Asymptomatic adrenal tumors occur in around 20% to 73% of MEN1 patients. Compared to adrenal incidentalomas, there is more likelihood of hyperaldosteronism and adrenocortical cancer but less likelihood of pheochromocytoma in MEN1 patients 61.

The incidence of adrenocortical cancer is around 1% in MEN1 patients, but this can increase up to 13% with an adrenal tumor larger than 1 cm.

Biochemical evaluation of adrenal tumors includes the evaluation of plasma free metanephrines, 1-mg overnight dexamethasone suppression test, urine-free cortisol, evening salivary cortisol, plasma renin, and aldosterone concentration with increased aldosterone: renin ratio greater than 20 and an increase in urinary aldosterone secretion.

There is no consensus about management of nonfunctioning adrenal tumors in MEN1 patients, but because of an increased risk of adrenocortical cancer, surgery is recommended if the tumor size is larger than 4 cm or tumor size 1 to 4 cm if there is a significant measurable growth over 6 months with suspicious radiological features.

LeBodic et al. reported an immunohistochemical study of 100 pancreatic tumors in 28 MEN1 patients and found that out of 100 tumors, 83 produced a predominant hormone, 10 were pluri-hormonal, and multiple tumors had a different predominant hormonal secretion in the same patient in 23 out of 28 patients 62.

Breast cancer

Breast cancer is more common in female MEN1 patients and occurs at an early age.
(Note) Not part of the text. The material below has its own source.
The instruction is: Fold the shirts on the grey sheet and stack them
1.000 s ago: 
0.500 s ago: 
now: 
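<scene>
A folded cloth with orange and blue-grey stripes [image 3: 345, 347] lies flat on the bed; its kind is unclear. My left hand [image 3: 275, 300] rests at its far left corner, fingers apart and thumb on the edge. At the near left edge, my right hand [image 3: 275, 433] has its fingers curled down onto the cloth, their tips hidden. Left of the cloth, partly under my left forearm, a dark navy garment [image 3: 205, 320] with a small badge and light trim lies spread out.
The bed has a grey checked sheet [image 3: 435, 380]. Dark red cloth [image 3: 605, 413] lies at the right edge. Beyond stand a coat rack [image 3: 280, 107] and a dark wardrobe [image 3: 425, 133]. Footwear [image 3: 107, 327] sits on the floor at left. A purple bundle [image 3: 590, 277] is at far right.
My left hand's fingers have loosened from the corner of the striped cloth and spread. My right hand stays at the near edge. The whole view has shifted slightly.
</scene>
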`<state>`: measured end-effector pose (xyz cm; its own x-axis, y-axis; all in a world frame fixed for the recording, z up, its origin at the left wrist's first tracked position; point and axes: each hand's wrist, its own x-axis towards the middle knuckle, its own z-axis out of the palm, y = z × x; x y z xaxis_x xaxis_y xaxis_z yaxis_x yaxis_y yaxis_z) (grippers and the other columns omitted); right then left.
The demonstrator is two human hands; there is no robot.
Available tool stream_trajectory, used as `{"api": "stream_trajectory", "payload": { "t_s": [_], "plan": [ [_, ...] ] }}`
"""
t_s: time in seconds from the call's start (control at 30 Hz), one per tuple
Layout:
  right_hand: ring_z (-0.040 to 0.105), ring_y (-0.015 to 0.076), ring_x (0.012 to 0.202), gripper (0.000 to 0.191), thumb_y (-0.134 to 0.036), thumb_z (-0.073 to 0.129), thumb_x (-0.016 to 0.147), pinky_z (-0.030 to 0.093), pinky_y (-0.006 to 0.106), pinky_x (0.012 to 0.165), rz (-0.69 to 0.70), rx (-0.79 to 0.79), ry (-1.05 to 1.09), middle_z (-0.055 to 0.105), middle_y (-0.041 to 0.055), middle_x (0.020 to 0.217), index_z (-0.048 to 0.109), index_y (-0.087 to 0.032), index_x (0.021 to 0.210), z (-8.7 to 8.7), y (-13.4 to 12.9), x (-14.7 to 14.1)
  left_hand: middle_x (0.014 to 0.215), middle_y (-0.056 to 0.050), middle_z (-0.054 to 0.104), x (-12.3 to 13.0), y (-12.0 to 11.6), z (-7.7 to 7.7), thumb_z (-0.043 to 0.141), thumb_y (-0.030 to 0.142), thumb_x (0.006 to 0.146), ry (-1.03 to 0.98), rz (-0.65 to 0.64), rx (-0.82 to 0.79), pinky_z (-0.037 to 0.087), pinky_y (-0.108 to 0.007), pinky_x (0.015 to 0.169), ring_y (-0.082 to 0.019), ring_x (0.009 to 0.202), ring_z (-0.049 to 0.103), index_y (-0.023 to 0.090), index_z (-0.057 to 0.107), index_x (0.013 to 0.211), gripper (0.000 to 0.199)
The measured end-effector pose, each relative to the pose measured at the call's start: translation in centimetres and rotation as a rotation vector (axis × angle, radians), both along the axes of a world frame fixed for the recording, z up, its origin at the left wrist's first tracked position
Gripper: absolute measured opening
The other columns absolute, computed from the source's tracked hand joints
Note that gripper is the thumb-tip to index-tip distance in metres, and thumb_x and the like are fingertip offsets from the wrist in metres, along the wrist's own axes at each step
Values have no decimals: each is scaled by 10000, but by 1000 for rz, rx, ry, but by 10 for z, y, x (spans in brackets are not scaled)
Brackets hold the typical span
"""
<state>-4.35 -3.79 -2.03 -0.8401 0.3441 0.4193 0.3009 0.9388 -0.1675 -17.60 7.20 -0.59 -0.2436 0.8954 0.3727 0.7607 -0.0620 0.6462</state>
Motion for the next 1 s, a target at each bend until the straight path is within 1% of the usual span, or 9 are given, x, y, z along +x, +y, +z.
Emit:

Rachel et al. 63 found that median age of breast cancer in women with MEN1 was 45 compared to 57.5 years in female relatives without MEN1 and 61.2 in the Dutch reference population.

The importance of breast cancer screening cannot be overstated in these patients.

Multiple endocrine neoplasia type 1 prognosis

The prognosis of the MEN1 patient is variable. Tumors associated with MEN1 are more aggressive and challenging to treat. Neuroendocrine tumors can metastasize quickly and can cause premature death. Studies have shown an increased risk of premature death and decreased average life expectancy in MEN1 patients, often related to metastatic islet cell tumor 64, 65. These patients can also develop significant morbidity because of surgical complications.

However, in another large series of gastrinoma patients 66, patients with MEN-1 had a 15 year survival of 93%, compared to 68% in sporadic patients. A study of 220 pNET patients from the Dutch National MEN1 database revealed that 34 (15%) developed liver metastases, and 16 of these patients died after a median follow-up of 4 years 67. Approximately 60-70% of MEN1 patients who die will die directly related to MEN1 68. With the advent of medical therapy to control the hypersecretory states of gastrinoma and other functional pNETs, and improved management of hyperparathyroidism and the pituitary tumors, the mortality associated with MEN1 has shifted to malignant pNETs and thymic carcinoids 68. The development of thymic carcinoid tumors is associated with an increased risk of death 69. Glucagonomas, Vipomas, somatostatinomas and non-functioning pancreatic endocrine tumors in MEN1 have also been reported to confer a 3-4 fold increase risk of death 69. Thus better strategies are needed to identify those patients whose tumors will exhibit more aggressive behavior, and thus merit more aggressive surgical treatment and closer follow-up.